# Problem description
Go through the data and copy each line where the word "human" shows up.

Data records:

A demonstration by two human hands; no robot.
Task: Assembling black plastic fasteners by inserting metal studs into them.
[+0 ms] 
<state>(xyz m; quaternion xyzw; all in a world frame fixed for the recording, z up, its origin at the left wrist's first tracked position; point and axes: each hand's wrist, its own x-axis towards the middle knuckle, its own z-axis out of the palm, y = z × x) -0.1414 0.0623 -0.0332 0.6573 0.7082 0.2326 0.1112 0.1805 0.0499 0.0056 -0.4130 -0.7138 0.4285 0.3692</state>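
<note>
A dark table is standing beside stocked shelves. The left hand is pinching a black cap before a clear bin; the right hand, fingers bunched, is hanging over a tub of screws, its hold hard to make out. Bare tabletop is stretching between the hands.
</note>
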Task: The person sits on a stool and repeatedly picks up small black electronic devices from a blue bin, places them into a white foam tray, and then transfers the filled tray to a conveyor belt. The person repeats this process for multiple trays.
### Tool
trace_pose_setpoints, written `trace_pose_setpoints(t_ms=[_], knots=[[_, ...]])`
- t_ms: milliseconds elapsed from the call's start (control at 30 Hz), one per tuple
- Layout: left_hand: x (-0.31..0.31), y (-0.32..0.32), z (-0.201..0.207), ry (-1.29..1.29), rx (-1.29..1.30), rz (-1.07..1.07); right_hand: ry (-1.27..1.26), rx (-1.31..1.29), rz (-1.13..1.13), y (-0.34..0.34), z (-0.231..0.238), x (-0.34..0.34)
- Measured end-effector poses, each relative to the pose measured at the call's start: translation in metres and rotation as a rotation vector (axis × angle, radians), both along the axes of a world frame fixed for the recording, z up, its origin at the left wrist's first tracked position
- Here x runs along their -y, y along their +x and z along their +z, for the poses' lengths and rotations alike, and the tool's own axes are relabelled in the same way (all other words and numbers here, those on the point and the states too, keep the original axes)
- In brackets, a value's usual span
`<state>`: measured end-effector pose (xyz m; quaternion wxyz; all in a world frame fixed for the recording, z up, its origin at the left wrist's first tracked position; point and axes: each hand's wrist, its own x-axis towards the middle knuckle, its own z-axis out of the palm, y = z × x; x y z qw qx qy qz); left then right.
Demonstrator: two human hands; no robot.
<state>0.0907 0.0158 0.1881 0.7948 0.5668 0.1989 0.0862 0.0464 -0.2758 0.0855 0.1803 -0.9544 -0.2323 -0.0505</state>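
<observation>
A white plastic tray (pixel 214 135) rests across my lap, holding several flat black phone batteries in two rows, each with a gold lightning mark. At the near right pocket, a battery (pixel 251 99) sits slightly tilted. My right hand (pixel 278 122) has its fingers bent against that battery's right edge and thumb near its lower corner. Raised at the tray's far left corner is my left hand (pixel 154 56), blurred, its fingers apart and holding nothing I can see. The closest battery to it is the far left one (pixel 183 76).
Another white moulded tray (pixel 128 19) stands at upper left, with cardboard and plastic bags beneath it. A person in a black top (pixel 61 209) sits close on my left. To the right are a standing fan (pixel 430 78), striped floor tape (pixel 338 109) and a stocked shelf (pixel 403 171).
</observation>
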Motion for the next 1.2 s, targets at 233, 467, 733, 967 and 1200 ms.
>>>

# Output of the task
A demonstration by two human hands; no robot.
Demonstrator: two human hands; no robot.

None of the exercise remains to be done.